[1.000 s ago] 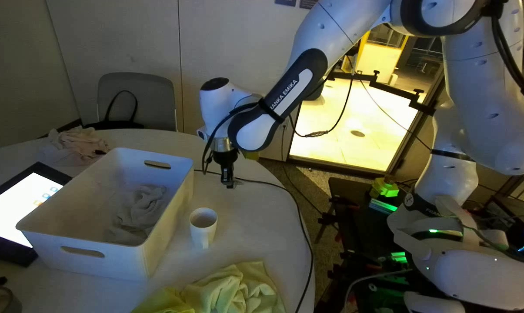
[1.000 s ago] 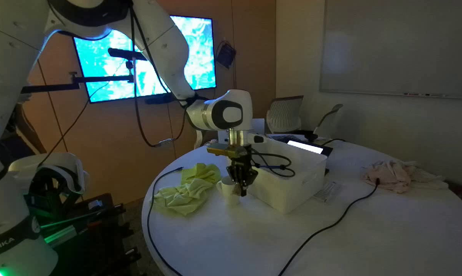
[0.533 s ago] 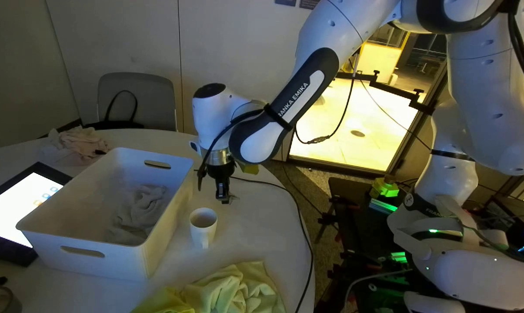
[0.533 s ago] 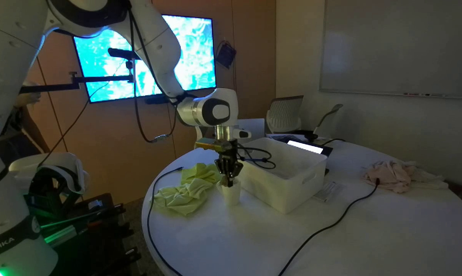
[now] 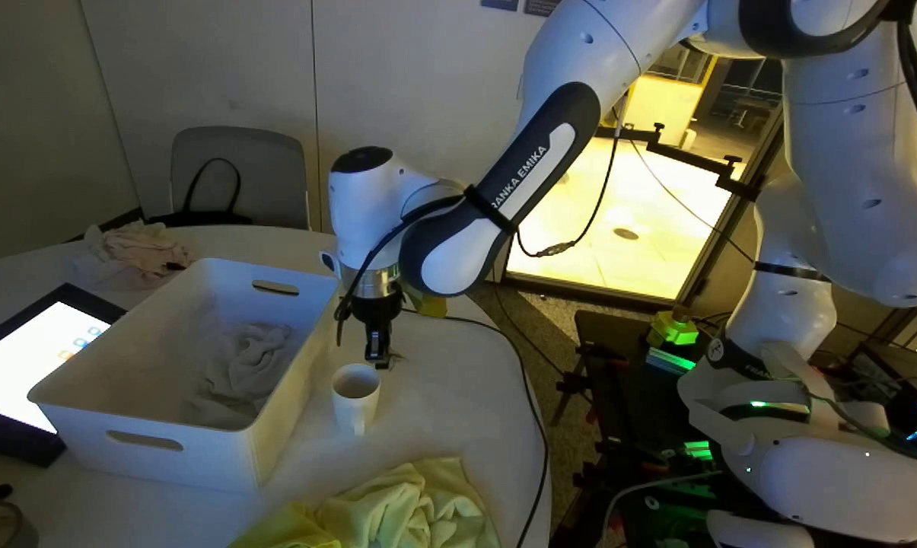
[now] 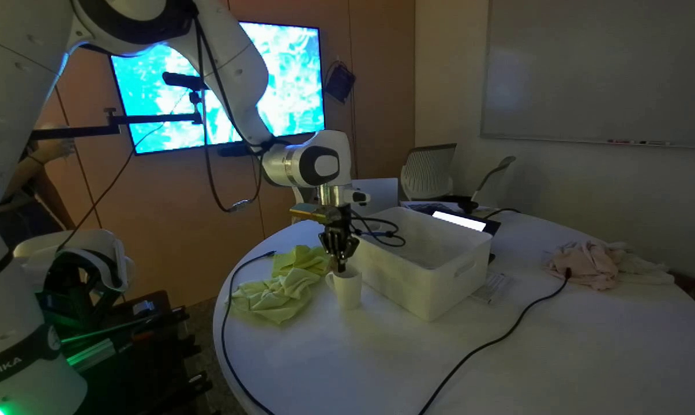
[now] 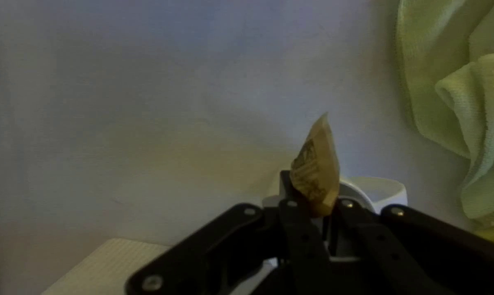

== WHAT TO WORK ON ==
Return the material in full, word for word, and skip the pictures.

== RESPONSE BELOW ==
[1.000 s ago] 
[1.000 s ago] 
[0.533 s ago] 
[0.533 s ago] 
[now] 
[now] 
[now] 

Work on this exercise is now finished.